Иван Иванович резко обернулся.
— Хозяин?
Ксюша смотрела ему прямо в глаза.
— Да, хозяин. Он не будет мешать вам боле.
— Неправда.
— Как перед богом. Согласнымы? — и не дав Ивану Ивановичу ответить, протянула ему полушубок, шапку и потащила его на улицу. — Идёмте. Я такое вам покажу, прямо ахнете.
У крыльца стояла гнедая стройная лошадь, запряжённая в легкую чёрную кошеву. Ксюша сбежала с крыльца, обхватила руками, лошадиную шею.
— Вы, Иван Иваныч, на грудь посмотрите. Грудь-то как широка. А голова махонька, суха и каждая. жилка видна. Видно как кровь в жилках ходит. А копыта? — Ксюша, как заправский лошадник, схватила лошадь за щетку, дернула волос над копытом, крикнула: — Эй, не балуй, — и подняла лошадиную ногу. — Рюмочки — не копыта.

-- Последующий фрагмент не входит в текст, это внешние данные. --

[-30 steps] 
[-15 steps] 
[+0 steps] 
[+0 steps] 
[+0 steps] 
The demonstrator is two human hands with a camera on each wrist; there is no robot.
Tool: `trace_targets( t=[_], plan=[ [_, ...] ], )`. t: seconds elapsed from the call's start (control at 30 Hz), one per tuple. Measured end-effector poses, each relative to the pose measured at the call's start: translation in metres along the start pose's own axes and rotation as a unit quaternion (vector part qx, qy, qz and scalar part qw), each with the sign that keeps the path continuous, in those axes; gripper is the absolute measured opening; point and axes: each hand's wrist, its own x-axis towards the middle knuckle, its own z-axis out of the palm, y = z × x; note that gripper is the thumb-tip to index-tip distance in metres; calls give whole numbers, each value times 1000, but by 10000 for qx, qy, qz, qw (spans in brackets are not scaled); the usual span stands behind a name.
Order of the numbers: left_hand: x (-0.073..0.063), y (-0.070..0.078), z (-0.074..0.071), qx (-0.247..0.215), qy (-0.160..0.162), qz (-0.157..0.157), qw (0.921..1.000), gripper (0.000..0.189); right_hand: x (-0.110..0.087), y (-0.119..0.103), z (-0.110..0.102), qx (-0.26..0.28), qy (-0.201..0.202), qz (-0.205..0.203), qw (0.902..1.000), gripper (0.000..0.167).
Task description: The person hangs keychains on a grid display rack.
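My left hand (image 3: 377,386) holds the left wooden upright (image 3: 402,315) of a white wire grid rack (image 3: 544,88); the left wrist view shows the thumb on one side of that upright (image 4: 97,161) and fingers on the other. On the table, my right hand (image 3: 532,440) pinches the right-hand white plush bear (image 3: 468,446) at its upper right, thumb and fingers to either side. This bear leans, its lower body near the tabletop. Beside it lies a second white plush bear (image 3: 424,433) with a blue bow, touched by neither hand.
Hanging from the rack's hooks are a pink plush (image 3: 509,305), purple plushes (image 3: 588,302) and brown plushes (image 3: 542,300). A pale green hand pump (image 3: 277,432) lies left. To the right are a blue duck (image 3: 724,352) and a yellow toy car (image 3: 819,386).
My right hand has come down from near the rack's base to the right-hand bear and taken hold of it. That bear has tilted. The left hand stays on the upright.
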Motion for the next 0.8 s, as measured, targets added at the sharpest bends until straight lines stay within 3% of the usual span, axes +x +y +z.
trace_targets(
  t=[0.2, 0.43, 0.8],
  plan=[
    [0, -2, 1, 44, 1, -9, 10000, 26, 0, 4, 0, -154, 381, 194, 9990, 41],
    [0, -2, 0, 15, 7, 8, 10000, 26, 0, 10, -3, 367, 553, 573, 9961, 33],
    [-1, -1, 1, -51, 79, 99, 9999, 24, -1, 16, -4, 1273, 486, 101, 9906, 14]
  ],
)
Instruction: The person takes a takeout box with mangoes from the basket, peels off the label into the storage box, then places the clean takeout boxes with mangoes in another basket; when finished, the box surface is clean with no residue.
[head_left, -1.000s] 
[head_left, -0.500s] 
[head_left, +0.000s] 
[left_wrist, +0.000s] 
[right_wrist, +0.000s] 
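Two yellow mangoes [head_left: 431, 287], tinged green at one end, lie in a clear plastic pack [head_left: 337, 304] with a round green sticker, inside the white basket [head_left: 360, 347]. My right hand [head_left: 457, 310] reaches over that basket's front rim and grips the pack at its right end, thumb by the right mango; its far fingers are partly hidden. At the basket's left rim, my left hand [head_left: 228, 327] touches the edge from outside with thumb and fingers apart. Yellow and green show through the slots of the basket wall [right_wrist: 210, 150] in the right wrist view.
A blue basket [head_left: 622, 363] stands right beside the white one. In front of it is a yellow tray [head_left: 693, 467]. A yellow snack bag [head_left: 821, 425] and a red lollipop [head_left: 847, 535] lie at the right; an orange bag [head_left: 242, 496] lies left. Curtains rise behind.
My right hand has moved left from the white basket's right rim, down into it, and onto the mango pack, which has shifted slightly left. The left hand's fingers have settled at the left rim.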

Иван Иванович рад возвращению Ксюши. Рад её — оживлению, рад её восторгу. Для него все лошади на одну стать, и различает он их только по цвету, но деля Ксюшину радость, щупает грудь у лошади, гладит по морде, удивляется копытам.
— Хороша, хороша кобылка.
Ксюша хохочет.
— Жеребец это. Да ежели девка на кобыле поедет, её и взамуж никто не возьмёт. Садитесь, Иван Иваныч, в кошеву. Мигом домчу до работ. Посмотрите, кака побежка у Ветерка. Пляшет. Садитесь! Уселись? Ну, Ветерок, взяли!
Ксюша стояла в кошеве, крутя вожжами над головой, гикала, свистела и приседала в ухабах, как заправский ямщик. Она боялась сейчас разговора с Иваном Ивановичем. А он любовался ею. Было в ней столько удали, столько жизни! Никогда Иван Иванович не видел её такой жизнерадостной и весёлой. Но возбуждение её казалось каким-то неестественным. Сквозь него проглядывала непонятная грусть.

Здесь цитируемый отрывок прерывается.